=== TASK DESCRIPTION ===
Write the entries out exactly, with the final line being the one containing "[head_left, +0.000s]".

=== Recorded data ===

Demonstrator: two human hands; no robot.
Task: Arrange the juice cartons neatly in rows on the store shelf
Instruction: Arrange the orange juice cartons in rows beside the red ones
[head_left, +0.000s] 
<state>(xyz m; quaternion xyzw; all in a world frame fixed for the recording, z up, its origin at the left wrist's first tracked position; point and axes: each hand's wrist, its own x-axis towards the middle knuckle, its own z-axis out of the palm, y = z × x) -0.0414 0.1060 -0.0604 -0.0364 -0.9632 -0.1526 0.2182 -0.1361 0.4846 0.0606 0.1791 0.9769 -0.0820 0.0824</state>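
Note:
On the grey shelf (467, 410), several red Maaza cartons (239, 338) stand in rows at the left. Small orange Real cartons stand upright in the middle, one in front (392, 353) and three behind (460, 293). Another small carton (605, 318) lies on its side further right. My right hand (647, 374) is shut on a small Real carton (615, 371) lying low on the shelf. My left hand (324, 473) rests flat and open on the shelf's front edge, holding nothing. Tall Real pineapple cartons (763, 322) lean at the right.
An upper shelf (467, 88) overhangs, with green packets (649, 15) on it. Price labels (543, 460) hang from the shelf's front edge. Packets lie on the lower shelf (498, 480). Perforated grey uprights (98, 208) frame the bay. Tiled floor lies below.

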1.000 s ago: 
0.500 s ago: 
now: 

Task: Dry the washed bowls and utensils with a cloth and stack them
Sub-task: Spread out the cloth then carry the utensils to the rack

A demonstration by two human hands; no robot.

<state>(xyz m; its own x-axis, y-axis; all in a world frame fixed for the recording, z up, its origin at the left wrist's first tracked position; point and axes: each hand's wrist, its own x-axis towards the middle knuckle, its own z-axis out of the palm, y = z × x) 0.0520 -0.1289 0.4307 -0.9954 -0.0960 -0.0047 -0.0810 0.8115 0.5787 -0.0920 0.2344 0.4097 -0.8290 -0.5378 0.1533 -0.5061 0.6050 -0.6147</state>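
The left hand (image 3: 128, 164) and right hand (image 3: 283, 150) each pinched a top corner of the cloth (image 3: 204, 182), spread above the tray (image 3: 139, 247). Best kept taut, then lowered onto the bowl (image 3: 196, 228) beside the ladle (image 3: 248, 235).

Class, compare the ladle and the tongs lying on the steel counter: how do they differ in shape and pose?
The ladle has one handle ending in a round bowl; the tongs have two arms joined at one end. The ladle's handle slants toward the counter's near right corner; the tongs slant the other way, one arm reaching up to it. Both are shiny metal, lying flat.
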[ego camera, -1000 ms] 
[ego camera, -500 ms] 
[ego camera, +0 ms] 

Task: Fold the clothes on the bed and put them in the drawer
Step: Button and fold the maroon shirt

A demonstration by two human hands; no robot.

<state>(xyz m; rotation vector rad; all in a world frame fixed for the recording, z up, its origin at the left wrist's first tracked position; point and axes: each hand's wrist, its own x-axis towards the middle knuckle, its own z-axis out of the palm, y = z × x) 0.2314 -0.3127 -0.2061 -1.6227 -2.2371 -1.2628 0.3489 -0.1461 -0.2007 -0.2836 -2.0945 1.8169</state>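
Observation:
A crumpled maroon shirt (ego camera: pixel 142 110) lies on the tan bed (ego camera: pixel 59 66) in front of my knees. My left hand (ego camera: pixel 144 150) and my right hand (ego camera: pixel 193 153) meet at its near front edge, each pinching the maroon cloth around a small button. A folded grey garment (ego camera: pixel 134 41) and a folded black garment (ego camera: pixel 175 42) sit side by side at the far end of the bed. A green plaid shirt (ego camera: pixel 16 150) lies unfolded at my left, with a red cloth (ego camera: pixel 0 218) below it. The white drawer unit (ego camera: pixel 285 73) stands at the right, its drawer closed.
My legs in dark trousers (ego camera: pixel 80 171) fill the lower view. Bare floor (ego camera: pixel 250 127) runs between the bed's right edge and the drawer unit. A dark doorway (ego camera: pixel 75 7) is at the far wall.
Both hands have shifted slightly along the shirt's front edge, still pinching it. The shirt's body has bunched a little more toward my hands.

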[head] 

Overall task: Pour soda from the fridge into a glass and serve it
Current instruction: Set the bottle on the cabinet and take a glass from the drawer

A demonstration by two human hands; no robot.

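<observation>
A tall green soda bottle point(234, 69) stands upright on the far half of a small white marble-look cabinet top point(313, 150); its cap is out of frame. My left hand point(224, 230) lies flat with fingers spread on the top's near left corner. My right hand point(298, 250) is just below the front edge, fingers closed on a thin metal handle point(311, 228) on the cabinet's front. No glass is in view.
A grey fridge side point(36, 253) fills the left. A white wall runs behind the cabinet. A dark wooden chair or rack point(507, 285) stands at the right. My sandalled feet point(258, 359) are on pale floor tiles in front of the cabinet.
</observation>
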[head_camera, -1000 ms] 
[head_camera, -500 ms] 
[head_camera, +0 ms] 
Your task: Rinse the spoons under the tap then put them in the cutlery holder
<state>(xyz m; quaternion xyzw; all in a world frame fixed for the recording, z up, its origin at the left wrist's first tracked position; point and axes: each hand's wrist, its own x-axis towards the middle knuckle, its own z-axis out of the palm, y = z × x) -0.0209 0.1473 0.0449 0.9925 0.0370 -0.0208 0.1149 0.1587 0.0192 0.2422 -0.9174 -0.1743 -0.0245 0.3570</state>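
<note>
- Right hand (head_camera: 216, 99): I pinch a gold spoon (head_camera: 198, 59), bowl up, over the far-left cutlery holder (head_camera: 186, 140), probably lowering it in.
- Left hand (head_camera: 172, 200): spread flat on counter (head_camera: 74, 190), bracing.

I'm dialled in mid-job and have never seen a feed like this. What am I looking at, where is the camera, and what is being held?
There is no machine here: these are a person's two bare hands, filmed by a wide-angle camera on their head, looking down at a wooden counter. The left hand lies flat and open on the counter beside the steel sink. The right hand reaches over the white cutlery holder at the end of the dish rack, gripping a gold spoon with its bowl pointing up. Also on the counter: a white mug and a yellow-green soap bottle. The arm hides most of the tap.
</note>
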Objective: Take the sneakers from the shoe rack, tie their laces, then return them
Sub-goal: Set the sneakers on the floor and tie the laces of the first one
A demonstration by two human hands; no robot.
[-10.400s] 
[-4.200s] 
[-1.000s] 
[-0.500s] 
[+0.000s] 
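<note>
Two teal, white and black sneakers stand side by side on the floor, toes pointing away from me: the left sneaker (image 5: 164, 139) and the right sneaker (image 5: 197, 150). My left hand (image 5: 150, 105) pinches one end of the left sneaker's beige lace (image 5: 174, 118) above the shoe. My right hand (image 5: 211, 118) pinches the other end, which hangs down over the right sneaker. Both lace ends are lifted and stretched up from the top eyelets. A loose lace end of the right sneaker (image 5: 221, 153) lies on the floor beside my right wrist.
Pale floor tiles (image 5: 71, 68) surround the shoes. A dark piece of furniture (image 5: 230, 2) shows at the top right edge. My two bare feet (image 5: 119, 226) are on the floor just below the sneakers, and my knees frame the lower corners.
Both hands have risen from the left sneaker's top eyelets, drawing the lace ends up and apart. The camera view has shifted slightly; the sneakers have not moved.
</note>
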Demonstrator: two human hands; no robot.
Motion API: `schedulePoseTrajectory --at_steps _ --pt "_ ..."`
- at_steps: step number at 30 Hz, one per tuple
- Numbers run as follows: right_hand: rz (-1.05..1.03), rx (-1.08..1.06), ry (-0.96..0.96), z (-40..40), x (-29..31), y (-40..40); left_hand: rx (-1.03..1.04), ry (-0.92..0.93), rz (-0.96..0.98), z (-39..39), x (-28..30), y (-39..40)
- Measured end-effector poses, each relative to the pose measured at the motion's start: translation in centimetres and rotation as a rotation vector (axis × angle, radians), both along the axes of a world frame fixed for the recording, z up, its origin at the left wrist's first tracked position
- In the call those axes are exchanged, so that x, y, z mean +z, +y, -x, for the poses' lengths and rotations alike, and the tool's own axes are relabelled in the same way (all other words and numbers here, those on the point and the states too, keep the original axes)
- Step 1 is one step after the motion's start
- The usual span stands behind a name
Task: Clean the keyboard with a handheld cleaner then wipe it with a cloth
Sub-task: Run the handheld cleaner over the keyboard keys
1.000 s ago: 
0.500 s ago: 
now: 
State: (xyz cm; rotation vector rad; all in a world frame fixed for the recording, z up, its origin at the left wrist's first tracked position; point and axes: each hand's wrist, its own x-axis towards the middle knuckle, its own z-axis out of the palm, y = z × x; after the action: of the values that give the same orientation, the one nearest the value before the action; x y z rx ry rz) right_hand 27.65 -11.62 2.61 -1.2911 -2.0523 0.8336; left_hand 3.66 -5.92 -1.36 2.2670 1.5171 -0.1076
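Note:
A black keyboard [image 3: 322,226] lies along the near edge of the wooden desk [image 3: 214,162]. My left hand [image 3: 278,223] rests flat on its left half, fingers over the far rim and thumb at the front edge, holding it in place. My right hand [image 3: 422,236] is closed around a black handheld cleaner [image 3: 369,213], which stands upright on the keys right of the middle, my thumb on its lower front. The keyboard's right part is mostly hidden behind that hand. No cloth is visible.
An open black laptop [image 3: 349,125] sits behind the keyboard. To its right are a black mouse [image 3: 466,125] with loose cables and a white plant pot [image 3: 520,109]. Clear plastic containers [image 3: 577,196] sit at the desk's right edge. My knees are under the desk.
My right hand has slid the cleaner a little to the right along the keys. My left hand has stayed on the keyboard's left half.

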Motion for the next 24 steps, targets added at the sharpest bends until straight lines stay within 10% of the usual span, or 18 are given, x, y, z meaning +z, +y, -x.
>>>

=== RESULT OF THE TASK ===
Demonstrator: two human hands; no robot.
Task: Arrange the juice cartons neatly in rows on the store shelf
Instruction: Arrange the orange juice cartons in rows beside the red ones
[head_left, +0.000s] 

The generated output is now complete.